# Wind up lights, make your own



## mysticwolf_1801/WI (Feb 4, 2003)

I recently got a magazine (downloaded) that shows how to make wind up flashlights, I can't remember the name of hand, but if anyone wants the info i can look on my disks and find the article and try to post it, it looked fairly simple to make.
Matter of fact it may have been in make magazine. I'll have to look.
I have about 30 CDs full of mags,E-books, and articles of info, if your looking for something give me a holler, I may have it.

Items are:
Home power
Backwoods home
Make 
Metalwork
blacksmith
gunsmith
DIY items (equipment/ accesories)
army manuals 
etc.
Whatever I tought I could use LOL :shrug:


----------



## mysticwolf_1801/WI (Feb 4, 2003)

ok I found the magazine again, it is Everyday Practical Elctronics Sept. 2006, pages 39-45.
Shows how to build the flood, spot, and super bright, wind up lights. It's fairly easy even if using salvaged parts. If anyone wants this I can maybe email it, (cant attach to post) The whole magazine is 12.1 MB, I downloaded it off Emule for those interested.

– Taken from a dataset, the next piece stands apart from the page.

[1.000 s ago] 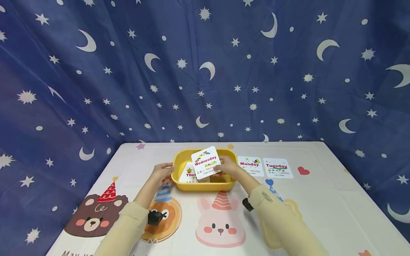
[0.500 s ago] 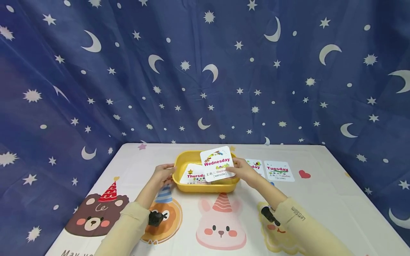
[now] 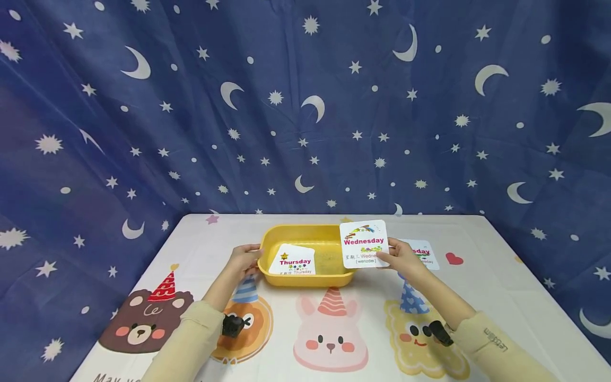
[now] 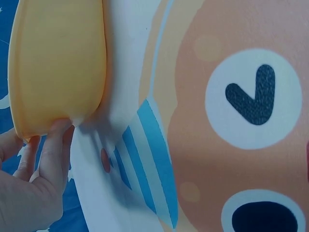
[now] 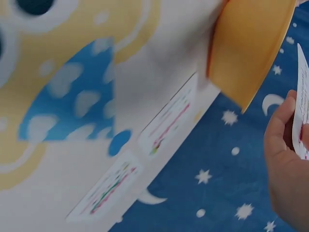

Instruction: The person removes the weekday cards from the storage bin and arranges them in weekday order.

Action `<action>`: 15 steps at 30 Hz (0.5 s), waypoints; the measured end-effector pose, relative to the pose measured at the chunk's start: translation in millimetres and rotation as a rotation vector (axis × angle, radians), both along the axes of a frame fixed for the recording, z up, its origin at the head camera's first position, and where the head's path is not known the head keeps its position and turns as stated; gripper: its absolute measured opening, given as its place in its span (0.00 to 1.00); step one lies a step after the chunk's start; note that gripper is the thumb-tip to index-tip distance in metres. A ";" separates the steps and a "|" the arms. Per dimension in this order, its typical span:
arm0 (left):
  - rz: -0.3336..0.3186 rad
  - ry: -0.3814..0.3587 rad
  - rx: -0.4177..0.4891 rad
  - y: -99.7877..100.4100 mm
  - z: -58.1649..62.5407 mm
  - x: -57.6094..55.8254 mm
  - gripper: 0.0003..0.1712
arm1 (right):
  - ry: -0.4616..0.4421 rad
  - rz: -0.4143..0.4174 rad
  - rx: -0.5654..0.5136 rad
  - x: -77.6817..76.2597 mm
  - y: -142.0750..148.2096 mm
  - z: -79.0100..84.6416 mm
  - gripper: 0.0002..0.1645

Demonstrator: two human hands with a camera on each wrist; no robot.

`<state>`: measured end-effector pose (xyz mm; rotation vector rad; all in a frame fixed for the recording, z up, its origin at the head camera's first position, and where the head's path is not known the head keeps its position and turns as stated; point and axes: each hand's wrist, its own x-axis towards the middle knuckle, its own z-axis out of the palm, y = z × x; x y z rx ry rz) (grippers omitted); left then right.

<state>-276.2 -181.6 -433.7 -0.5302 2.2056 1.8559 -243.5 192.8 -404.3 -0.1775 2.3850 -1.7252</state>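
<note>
My left hand (image 3: pixel 244 261) grips the left end of a yellow plastic tray (image 3: pixel 305 281); in the left wrist view its fingers (image 4: pixel 55 150) pinch the rim. Inside the tray, toward its left side, lies a white Thursday card (image 3: pixel 295 261). My right hand (image 3: pixel 404 261) pinches the lower right edge of a Wednesday card (image 3: pixel 364 245), held upright beyond the tray's right end. A Tuesday card (image 3: pixel 425 253) on the table is partly covered by that hand. The Monday card (image 5: pixel 169 118) is hidden in the head view but shows in the right wrist view.
The white tablecloth (image 3: pixel 267 339) bears printed cartoon animals, among them a bear and a pink rabbit. Behind the table hangs a dark blue curtain (image 3: pixel 334 180) with moons and stars. A printed red heart (image 3: pixel 454 259) lies right of the Tuesday card.
My right hand has carried the Wednesday card rightward, from above the tray to past its right end, uncovering the Thursday card and covering Monday. The left hand stays on the tray.
</note>
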 end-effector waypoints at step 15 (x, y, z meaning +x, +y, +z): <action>0.008 -0.014 -0.007 0.9 1.1 -0.7 0.24 | -0.042 0.029 0.144 14.0 56.0 -6.1 0.31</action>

I tried hooking the LED directly to a stepper motor(from old printer) and while it had to be cranked to produce light, the light was nice and bright(green LED)
so this does have possibilites for the home craftsman/BOB/preparedness type use.


----------



## pixelphotograph (Apr 8, 2007)

im interested


----------



## mysticwolf_1801/WI (Feb 4, 2003)

OK had some problems with the computer, anyone who wants the article for the wind up lites PM me with your name and address, the file is to large for me to send it thru email, I will send you a CD with the info.
My comp screwed up and I lost everyone who gave me their email.
Sorry all
Ryan


----------